Doktor sorunu dinledi , Elif le yalnız konuşmak istediğini belirtti ve ailesini dışarıya çıkarttı. Elif’e yaşantısıyla ilgili sorular sordu, onu bunalıma sürükleyecek bir problem aradı ancak bulamadı. Herhalde ilgi toplamak için bu tür davranışlara giriyordur diye düşündü, ardından Elif rüyasıyla ilgili başından geçenleri anlatınca tahmininde doğru olduğuna karar verdi. Böyle olaylar genelde histerik yapılı kişilerde görünür diye geçirdi. Elif merkezde olmak için bu davranışlarını bilinç altında meydana getiriyor olmalıydı.
Elif’in daha fazlasına konuşmasına gerek yoktu, zaten problem de çözülmüştü . Çünkü sorunu tespit etmek problemin çözümü demekti. Aileyi tekrar içeri aldı onlara; Elifin yaşadığı olaylar la ilgili olarak sinirlerinin bozulduğunu , bir tür depresyon geçirdiğini belirtti ve hasta için bazı ilaçlar önerdi, ilaçları bir hafta kullandıktan sonra tekrar kontrole gelmesini istedi.

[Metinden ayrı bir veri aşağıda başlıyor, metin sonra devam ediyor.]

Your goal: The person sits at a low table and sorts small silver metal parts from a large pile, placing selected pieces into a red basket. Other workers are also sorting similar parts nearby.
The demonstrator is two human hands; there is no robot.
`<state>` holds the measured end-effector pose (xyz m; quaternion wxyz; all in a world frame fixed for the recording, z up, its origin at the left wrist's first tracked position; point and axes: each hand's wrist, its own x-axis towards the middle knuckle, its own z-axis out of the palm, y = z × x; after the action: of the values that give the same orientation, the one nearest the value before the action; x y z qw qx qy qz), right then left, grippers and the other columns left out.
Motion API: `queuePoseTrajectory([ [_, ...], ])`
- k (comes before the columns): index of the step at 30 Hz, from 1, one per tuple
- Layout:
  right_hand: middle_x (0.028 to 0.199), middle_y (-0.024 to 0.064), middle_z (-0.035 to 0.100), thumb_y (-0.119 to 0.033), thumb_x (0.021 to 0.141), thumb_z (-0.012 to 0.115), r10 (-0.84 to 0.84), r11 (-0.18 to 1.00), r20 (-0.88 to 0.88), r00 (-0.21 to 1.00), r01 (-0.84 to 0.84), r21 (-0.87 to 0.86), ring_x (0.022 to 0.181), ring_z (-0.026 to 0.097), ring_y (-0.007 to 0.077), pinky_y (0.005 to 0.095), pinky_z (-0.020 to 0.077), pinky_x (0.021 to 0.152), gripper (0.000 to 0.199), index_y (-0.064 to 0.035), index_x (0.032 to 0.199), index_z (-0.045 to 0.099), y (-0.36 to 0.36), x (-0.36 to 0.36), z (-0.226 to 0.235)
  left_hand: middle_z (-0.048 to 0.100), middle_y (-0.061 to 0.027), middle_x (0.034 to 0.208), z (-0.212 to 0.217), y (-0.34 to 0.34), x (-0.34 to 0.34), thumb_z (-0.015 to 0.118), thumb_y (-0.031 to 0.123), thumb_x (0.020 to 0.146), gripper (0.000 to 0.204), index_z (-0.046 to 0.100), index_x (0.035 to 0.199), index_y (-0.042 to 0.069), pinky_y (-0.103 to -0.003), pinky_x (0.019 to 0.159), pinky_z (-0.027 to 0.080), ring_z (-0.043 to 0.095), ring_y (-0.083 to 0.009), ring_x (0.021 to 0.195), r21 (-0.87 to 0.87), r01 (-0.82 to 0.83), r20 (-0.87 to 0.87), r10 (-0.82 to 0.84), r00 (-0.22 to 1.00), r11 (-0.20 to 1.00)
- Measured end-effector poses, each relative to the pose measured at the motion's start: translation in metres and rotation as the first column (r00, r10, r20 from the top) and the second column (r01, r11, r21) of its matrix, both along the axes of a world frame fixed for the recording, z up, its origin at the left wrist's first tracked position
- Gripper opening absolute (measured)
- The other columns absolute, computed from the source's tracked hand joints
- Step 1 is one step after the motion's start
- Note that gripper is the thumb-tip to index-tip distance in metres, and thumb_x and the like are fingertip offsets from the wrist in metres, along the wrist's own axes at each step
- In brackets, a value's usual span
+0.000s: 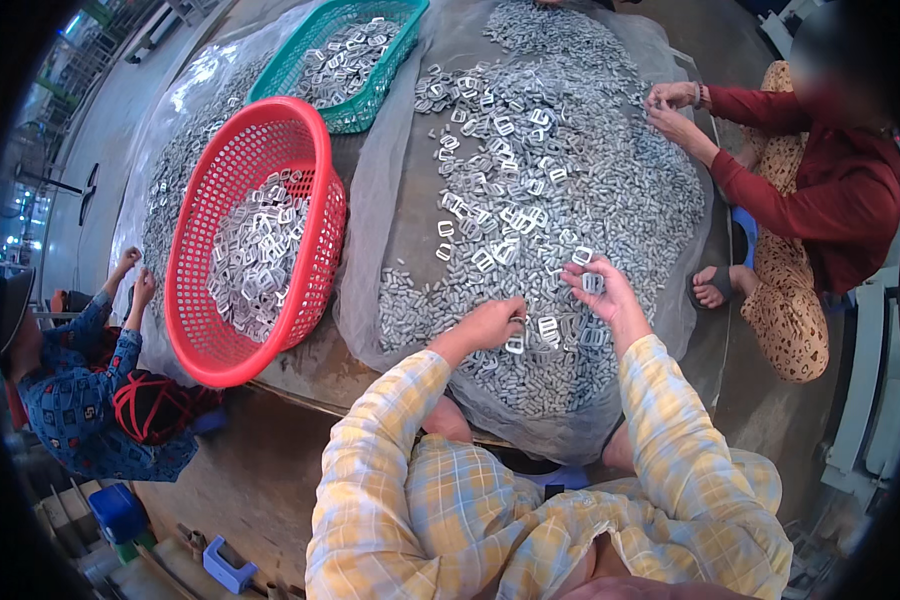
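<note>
My right hand (613,297) pinches a grey metal buckle (592,283), a flat frame with slots, above the pile. To its left, my left hand (490,327) is closed, fingertips curled together; what it holds, if anything, is too small to make out. Just below those fingertips is another buckle (515,344). Between my hands a pale buckle (549,331) lies on a broad heap of small grey cylindrical pieces (610,170). More loose buckles (505,250) are scattered over the heap beyond my hands.
A red perforated basket (327,240) holding many buckles stands tilted to my left. Behind it is a green basket (263,88), also with buckles. Clear plastic sheeting (370,230) lies under the heap. One person (820,210) sits at the right, another (90,370) at the left.
</note>
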<state>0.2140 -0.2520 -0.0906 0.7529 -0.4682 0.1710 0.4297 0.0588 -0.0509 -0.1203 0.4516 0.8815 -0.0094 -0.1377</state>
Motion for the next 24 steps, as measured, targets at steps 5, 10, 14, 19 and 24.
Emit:
queuePoseTrajectory([
  [5, 0.082, 0.0052, 0.059, -0.027, 0.080, 0.066, -0.052, 0.996, -0.091, 0.994, 0.046, -0.071, 0.067, 0.060, 0.0211, 0.0279, 0.0455, 0.050, 0.017, -0.0136, 0.084, 0.056, -0.005, 0.009, -0.016, 0.062, -0.0097, 0.079, -0.023, 0.027, -0.013, 0.064, 0.007, 0.078, 0.019, 0.054, 0.094, 0.004, -0.032, 0.067, 0.048, 0.061, -0.0189, 0.073, -0.269, -0.299, 0.008, 0.312, 0.950, 0.916],
  [10, 0.062, -0.0022, 0.052, -0.017, 0.074, 0.073, 0.201, 0.915, 0.130, 0.971, -0.139, -0.379, 0.058, 0.054, 0.0155, 0.0286, 0.0440, 0.050, 0.018, -0.0101, 0.077, 0.057, 0.007, 0.005, -0.030, 0.060, -0.0118, 0.096, 0.001, 0.014, -0.013, 0.069, 0.013, 0.073, 0.031, 0.056, 0.101, 0.007, -0.037, 0.078, 0.049, 0.061, -0.0274, 0.088, -0.092, -0.158, 0.068, 0.164, 0.984, 0.983],
  [14, 0.073, 0.0057, 0.058, -0.016, 0.069, 0.075, 0.758, 0.555, 0.509, 0.409, 0.005, -0.832, 0.072, 0.063, 0.0237, 0.0365, 0.0508, 0.066, 0.032, -0.0086, 0.097, 0.062, 0.017, -0.005, -0.034, 0.054, -0.0099, 0.104, 0.021, -0.020, -0.017, 0.077, 0.024, 0.067, 0.048, 0.058, 0.109, 0.011, -0.038, 0.085, 0.047, 0.052, -0.0286, 0.105, 0.341, 0.126, 0.101, -0.170, 0.980, 0.931],
  [19, 0.106, 0.0127, 0.053, -0.022, 0.068, 0.077, 0.928, 0.305, 0.330, 0.174, 0.159, -0.939, 0.089, 0.061, 0.0332, 0.0432, 0.0504, 0.075, 0.046, -0.0175, 0.108, 0.056, 0.029, -0.025, -0.011, 0.065, -0.0069, 0.087, 0.002, -0.010, -0.014, 0.076, 0.026, 0.070, 0.045, 0.059, 0.109, 0.011, -0.035, 0.067, 0.050, 0.064, -0.0241, 0.079, 0.121, 0.051, 0.043, -0.057, 0.997, 0.991],
  [24, 0.099, 0.0107, 0.054, -0.020, 0.067, 0.078, 0.940, 0.315, 0.337, 0.062, 0.226, -0.922, 0.090, 0.060, 0.0319, 0.0423, 0.0497, 0.075, 0.045, -0.0154, 0.106, 0.056, 0.024, -0.028, -0.009, 0.068, -0.0060, 0.081, 0.005, 0.013, -0.015, 0.069, 0.020, 0.081, 0.027, 0.060, 0.101, 0.006, -0.030, 0.055, 0.050, 0.065, -0.0165, 0.066, -0.433, -0.371, -0.399, 0.195, 0.896, 0.821],
])
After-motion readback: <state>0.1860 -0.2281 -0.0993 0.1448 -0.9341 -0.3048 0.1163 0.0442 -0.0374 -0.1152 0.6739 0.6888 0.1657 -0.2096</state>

Elif’in pek aklına yatmamıştı doktorun söyledikleri. Onun herhangi bir olayı kendisine dert ettiği yoktu. Sadece yaşadığı o kötü durum buna neden olmuş olabilirdi. Ancak doktor ,bunu daha uzun bir süreye dayandığı düşünüyordu. Çünkü gördüğü şey ,kişi tarafından ortaya çıkarılan bir şeydi. Böyle bir şeyde birincil yada ikincil kazanç sağlamak için hasta tarafından ortaya konurdu. Uzun bir zamana dayalı olan böyle bir problem de uygun bir ortam bulup kendini dışarıya kusardı.

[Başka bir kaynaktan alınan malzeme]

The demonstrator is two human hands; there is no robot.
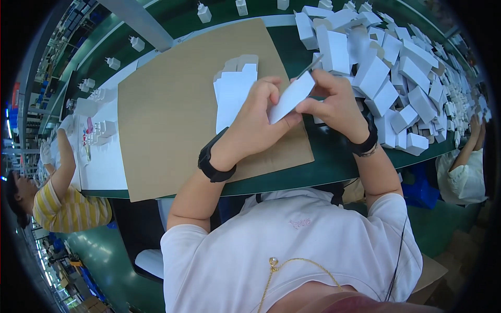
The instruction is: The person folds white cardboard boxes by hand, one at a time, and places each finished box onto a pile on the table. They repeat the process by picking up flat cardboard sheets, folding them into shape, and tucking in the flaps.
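Between left hand [262,112] and right hand [338,103], a white carton [293,97] tilts, gripped.

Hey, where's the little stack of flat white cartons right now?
In the head view, the stack of flat white cartons lies on the right half of the brown cardboard sheet, partly covered by the left hand.

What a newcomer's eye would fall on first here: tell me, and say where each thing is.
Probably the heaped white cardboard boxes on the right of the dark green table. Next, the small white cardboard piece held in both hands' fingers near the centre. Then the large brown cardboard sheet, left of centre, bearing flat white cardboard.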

Elif’in aklına yatmamıştı ama doktor böyle düşünüyordu. Sonuçta doktor olan oydu ve o ne derse ona inanmak gerekirdi, belki de gerçekten Elifin, kendisinin farkında olamadığı bir problemi vardı.
Elifi’in ilaçlarını alıp köye döndüler. Kadir bey gerekli tedaviyi yaptırmış olmanın rahatlığıyla akşam yemeğine oturdu, hep birlikte yemeklerini yediler.

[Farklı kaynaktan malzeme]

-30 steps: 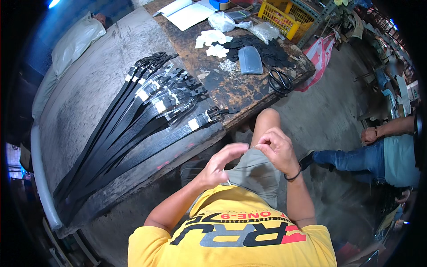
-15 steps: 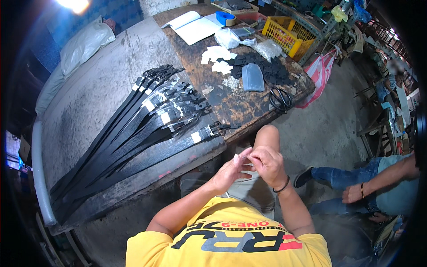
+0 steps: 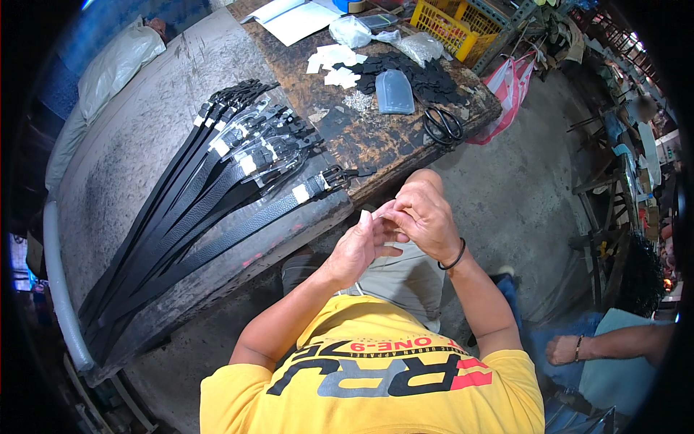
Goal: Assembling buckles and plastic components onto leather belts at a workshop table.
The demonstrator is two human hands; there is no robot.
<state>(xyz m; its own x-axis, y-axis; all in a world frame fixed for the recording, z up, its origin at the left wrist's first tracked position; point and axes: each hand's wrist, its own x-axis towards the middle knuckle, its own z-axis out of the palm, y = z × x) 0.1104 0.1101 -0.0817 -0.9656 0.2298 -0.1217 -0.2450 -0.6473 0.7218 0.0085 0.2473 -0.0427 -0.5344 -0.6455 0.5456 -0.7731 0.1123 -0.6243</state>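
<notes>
the left hand (image 3: 356, 249) and the right hand (image 3: 426, 220) met over the person's lap, just off the near edge of the surface (image 3: 137, 145). both were pinched together on a small white slip (image 3: 365, 215), its pale corner showing above the left fingertips; the rest of it was hidden by the fingers. a dark band circled the right wrist. on the surface, just beyond the hands, a fan of black belts (image 3: 195, 217) lay side by side, white tags near their buckles, the nearest buckle close to the hands. farther back lay black scissors (image 3: 442, 126), a pile of black cut pieces (image 3: 426, 76), white paper scraps (image 3: 329, 58) and a yellow crate (image 3: 448, 22). another person's arm (image 3: 600, 346) rested low at the right.
</notes>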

Akşam herkesin odasına çekilip uykuyla olan randevusuna gittiği saatte Elif halen ablasıyla ayaktaydı, bir süre sonra ablası da uyduktan sonra Elif yine yalnız başına kalmıştı.
Başından geçenleri sürekli düşünme ve değerlendirme fırsatı bulurdu yalnız kaldığı zamanlarda. Neydi başına gelenler? Çok enteresan olaylar birbirini takip ediyordu, gördüğü o şey, sıkıntıları, hele o rüyası yok muydu? Belki de her şeyin sorgulanmasına neden olan o rüyaydı. Yaşadığı diğer olaylar doktorun dediği gibi sinirleri zayıfladığı için olabilirdi, ama o rüyanın böyle bir şeyle ne alakası vardı? Zaten doktorun rüyayı anlatırken ortaya koyduğu tavır Elifi pek memnun etmemişti. Bıyık altından gülümsemesi, sanki alay eder gibiydi, ama doktorun açısından düşünüldüğünde doktor haklıydı. Çünkü başka biri ona böyle şeyler anlatsa deli saçması der ve güler geçerdi ama değildi işte. Bunlar gerçekti ve yaşamıştı, belki bir açıklaması yoktu ama, yaşamıştı işte. Yaşıyordu.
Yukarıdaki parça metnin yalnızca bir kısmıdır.